By Hari Parmar, Senior Principal Automotive System Architect, Marvell

“In your garage or driveway sits a machine with more lines of code than a modern passenger jet. Today’s cars and trucks, with an internet link, can report the weather, pay for gas, find a parking spot, route around traffic jams and tune in to radio stations from around the world. Soon they’ll speak to one another, alert you to sales as you pass your favorite stores, and one day they’ll even drive themselves.

While consumers may love the features, hackers may love them even more.”

The New York Times, March 18, 2021

Hacking used to be an arcane worry, the concern of a few technical specialists. But with recent cyberattacks on pipelines, hospitals and retail systems, digital attacks have suddenly been thrust into public consciousness, leading many to wonder: are cars at risk, too?

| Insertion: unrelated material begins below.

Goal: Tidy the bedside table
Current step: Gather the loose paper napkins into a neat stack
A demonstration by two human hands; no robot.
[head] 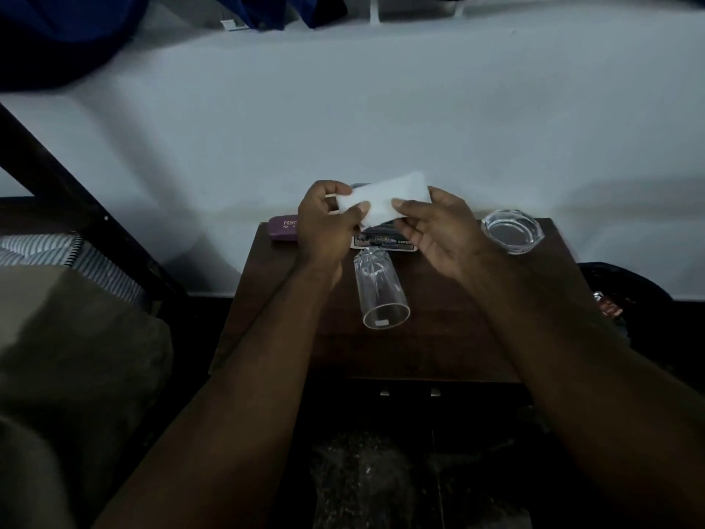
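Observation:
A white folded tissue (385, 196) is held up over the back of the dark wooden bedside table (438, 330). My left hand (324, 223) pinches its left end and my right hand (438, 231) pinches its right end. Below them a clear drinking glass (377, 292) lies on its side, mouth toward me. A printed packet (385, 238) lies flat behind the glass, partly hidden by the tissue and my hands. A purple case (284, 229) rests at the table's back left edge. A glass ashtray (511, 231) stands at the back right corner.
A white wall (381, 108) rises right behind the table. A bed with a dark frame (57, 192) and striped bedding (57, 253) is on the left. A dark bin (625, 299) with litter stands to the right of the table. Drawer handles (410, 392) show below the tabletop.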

Not if Marvell can help it. As a leading supplier of automotive silicon, the company has been intensely focused on identifying and securing potential vulnerabilities before they can remotely compromise a vehicle, its driver or passengers.

Unfortunately, hacking cars isn’t just theoretical – in 2015, researchers on a laptop commandeered a Jeep Cherokee 10 miles away, shutting off power, blasting the radio, turning on the AC and making the windshield wipers go berserk. And today, seven years later, millions more cars – including most new vehicles – are connected to the cloud.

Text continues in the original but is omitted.